- **TO DO**
Output, without alteration, the first line of the entries and each line after it, stopping with the line that contains "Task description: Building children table".

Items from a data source
+++
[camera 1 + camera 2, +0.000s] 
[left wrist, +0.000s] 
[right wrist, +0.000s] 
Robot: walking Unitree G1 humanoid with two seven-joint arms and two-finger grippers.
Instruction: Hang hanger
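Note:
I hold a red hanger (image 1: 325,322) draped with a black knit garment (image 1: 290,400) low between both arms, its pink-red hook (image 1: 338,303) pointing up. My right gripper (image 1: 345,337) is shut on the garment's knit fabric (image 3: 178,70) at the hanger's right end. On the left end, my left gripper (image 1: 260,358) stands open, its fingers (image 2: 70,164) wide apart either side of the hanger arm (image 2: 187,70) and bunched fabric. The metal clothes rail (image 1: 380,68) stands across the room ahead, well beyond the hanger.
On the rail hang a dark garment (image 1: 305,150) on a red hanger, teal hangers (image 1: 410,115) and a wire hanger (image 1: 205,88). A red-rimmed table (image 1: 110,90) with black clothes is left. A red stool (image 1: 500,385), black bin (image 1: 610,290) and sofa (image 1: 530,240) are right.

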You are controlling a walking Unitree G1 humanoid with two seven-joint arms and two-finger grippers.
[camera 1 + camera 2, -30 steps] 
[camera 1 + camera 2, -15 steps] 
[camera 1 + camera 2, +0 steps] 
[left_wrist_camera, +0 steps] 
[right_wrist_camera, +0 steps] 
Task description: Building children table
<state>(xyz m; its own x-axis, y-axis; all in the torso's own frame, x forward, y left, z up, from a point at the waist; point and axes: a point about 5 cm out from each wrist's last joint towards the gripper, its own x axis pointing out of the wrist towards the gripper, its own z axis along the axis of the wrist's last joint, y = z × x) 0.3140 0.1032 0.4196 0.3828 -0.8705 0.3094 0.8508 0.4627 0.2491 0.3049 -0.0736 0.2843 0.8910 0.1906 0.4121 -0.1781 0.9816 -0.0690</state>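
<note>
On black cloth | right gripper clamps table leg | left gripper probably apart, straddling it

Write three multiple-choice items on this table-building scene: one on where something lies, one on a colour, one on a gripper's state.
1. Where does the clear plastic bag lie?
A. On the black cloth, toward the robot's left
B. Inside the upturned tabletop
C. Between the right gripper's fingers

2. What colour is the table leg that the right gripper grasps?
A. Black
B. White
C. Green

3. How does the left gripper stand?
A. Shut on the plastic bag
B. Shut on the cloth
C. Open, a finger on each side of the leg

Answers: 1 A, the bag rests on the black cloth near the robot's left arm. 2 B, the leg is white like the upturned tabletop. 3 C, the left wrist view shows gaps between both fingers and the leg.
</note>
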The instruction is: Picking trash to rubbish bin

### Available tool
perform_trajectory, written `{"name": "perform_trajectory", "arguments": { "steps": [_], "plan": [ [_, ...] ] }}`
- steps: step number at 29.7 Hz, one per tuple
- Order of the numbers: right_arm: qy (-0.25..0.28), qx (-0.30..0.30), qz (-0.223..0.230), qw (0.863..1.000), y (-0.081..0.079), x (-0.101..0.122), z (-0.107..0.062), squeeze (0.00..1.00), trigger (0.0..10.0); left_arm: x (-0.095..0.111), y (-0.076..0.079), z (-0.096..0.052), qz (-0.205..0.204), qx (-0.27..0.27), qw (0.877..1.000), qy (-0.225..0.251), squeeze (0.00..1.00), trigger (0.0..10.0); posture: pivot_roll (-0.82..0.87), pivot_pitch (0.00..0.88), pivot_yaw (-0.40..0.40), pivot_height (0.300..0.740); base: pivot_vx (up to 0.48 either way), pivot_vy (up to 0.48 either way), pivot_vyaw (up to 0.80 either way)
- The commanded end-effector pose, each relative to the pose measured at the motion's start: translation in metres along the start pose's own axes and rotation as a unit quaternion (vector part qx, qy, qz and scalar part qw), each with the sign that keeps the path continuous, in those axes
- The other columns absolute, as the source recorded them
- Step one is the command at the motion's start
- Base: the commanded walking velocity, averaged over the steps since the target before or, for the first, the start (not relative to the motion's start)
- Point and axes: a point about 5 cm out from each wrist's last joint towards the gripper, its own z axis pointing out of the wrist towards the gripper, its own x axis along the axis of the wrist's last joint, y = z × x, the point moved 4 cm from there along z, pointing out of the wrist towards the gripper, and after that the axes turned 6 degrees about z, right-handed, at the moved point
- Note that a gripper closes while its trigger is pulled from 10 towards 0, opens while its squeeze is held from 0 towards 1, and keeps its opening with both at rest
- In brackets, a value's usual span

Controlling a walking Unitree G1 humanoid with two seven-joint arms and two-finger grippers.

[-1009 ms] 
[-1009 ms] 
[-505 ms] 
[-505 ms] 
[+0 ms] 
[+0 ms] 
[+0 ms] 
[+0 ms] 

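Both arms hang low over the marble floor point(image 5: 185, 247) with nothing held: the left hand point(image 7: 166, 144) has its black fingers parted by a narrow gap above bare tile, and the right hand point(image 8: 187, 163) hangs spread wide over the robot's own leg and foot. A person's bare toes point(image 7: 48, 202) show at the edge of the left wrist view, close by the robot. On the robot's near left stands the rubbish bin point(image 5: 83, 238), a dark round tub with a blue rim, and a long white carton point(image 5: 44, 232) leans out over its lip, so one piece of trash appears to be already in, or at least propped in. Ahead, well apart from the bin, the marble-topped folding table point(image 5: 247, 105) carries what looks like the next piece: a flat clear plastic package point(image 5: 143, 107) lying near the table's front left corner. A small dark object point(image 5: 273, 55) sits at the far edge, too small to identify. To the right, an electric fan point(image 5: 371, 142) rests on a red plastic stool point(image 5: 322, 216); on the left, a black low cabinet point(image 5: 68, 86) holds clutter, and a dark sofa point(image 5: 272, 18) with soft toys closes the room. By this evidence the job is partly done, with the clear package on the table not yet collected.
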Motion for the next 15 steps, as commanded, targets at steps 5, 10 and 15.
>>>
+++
- **RESPONSE TO THE TASK**
[camera 1 + camera 2, +0.000s] 
[left wrist, +0.000s] 
[right wrist, +0.000s] 
Robot: walking Unitree G1 humanoid with two seven-joint arms and two-finger grippers.
Instruction: Hang hanger
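Note:
I hold a red hanger (image 1: 325,322) draped with a black knit garment (image 1: 290,400) low between both arms, its pink-red hook (image 1: 338,303) pointing up. My right gripper (image 1: 345,337) is shut on the garment's knit fabric (image 3: 178,70) at the hanger's right end. On the left end, my left gripper (image 1: 260,358) stands open, its fingers (image 2: 70,164) wide apart either side of the hanger arm (image 2: 187,70) and bunched fabric. The metal clothes rail (image 1: 380,68) stands across the room ahead, well beyond the hanger.
On the rail hang a dark garment (image 1: 305,150) on a red hanger, teal hangers (image 1: 410,115) and a wire hanger (image 1: 205,88). A red-rimmed table (image 1: 110,90) with black clothes is left. A red stool (image 1: 500,385), black bin (image 1: 610,290) and sofa (image 1: 530,240) are right.
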
You are controlling a walking Unitree G1 humanoid with two seven-joint arms and two-finger grippers.
[camera 1 + camera 2, -30 steps] 
[camera 1 + camera 2, -15 steps] 
[camera 1 + camera 2, +0 steps] 
[left_wrist_camera, +0 steps] 
[right_wrist_camera, +0 steps] 
Task description: Building children table

Nothing more belongs to this exercise.